Abstract
Detection and recognition of traffic signs are the keys to creating advanced driving assistance systems. Making highly precise maps also requires the identification and extraction of such road elements as traffic signs. Traditional detection and recognition methods no longer meet today’s needs, and object recognition algorithms based on deep learning have become the mainstream solution. However, current algorithms have limitations. The recognition speed of one-stage strategy algorithms is fast, but recognition accuracy is not satisfactory especially for small objects. The accuracy of two-stage algorithms is higher, but the recognition speed is extremely slow. This paper solves these problems with a proposed parallel attention convolution module, a channel attention pyramid network, and a loss function diagonal and center point IoU based on the YOLOv3 algorithm. The improved models in this paper are compared with SSD, YOLOv3, and Faster RCNN. Experimental results show that the proposed models have some improvement over the above models: the mAP of the models with PACM, CAFPN, and DCPIoU was 76.02%, compared with SSD300, SSD500, Faster RCNN, and YOLOv3, which had improvements of 9.27%, 6.93%, 2.94, and 5.3%, respectively. And the FPS of the improved model is basically the same as the original YOLOv3, without reducing the real-time performance.
1. Introduction
Autonomous driving has become a popular research topic recently. The advanced driving assistance system is emerging as the first transition technology for autonomous driving at the L4 level or above. Therefore, designing a traffic sign recognition algorithm with high accuracy and robustness is essential.
The accuracy and robustness of automatic recognition of traffic signs using deep learning significantly improve the traditional approach, which uses template matching and support vector machines. A feature expression method based on multilevel chain code histograms has been proposed in the literature [1] for template matching recognition that is less computationally intensive, is more real-time than previous methods, and has a higher ability to discriminate between the shapes of traffic signs. One model combines a multilayer perceptron with the Gabor wavelet transform [2]. The result accurately locates traffic signs and performs real-time classification using a single fast Fourier transform. Another method first converts the image from color space to grayscale space [3], then uses shape templates to obtain the region of interest, represents the features with HOG, and then uses SVM for classification. Although traditional methods can recognize traffic signs, the process is cumbersome, poor in extracting features, and inadequate in meeting the requirements of real-time autonomous driving. Therefore, a deep learning method based on convolutional neural networks has emerged.
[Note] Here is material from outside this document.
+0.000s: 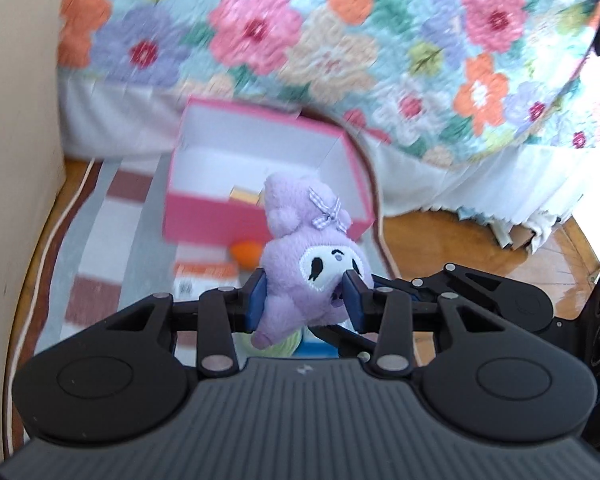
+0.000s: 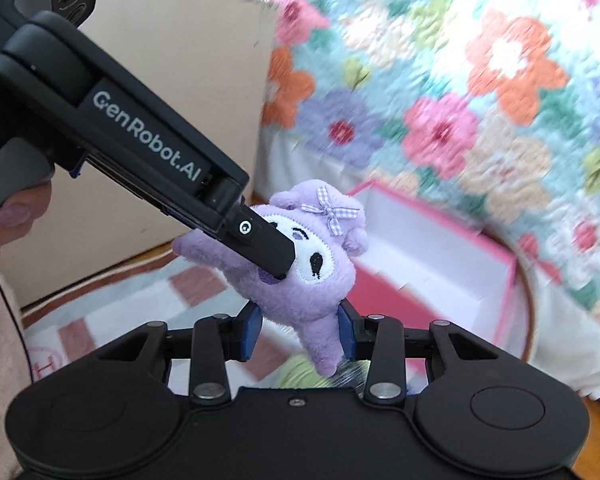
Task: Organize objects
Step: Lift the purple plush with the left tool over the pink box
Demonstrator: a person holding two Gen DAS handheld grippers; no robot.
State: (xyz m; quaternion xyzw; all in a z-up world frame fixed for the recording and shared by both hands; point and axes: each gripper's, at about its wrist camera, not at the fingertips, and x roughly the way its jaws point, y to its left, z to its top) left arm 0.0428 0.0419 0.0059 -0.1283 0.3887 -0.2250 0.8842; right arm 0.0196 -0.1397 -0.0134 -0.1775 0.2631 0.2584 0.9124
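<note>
A purple plush toy (image 1: 300, 256) with a checked bow and white face is held in the air by both grippers. My left gripper (image 1: 306, 300) is shut on its head and body. In the right wrist view the left gripper's finger (image 2: 266, 246) crosses the toy's face (image 2: 312, 260). My right gripper (image 2: 300, 330) is shut on the toy's lower body. An open pink box (image 1: 204, 216) with a white inside stands on the rug just beyond the toy; it also shows in the right wrist view (image 2: 496, 300). A yellow item lies inside it.
A bed with a floral quilt (image 1: 340, 40) stands behind the box. A cream cabinet wall (image 1: 16, 120) is at the left. An orange ball (image 1: 244, 254) and an orange-white packet (image 1: 204, 276) lie on the striped rug (image 1: 112, 240) below the toy.
</note>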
With its powerful feature extraction, deep learning based on a convolutional neural network has become the mainstream process for traffic sign recognition. CNN object recognition algorithms are either one-stage or two-stage. Representative one-stage algorithms are YOLOv1–v4 and SSD [4–8]; two-stage algorithms include RCNN, Fast RCNN, and Faster RCNN [9–11]. Traffic sign in photos has a large range of sizes, with large objects up to several hundred pixels and small objects only a dozen. Moreover, small object recognition presents technical difficulties. Researchers have optimized the model algorithm in various ways to improve model recognition performance, such as backbone, feature fusion, and loss function.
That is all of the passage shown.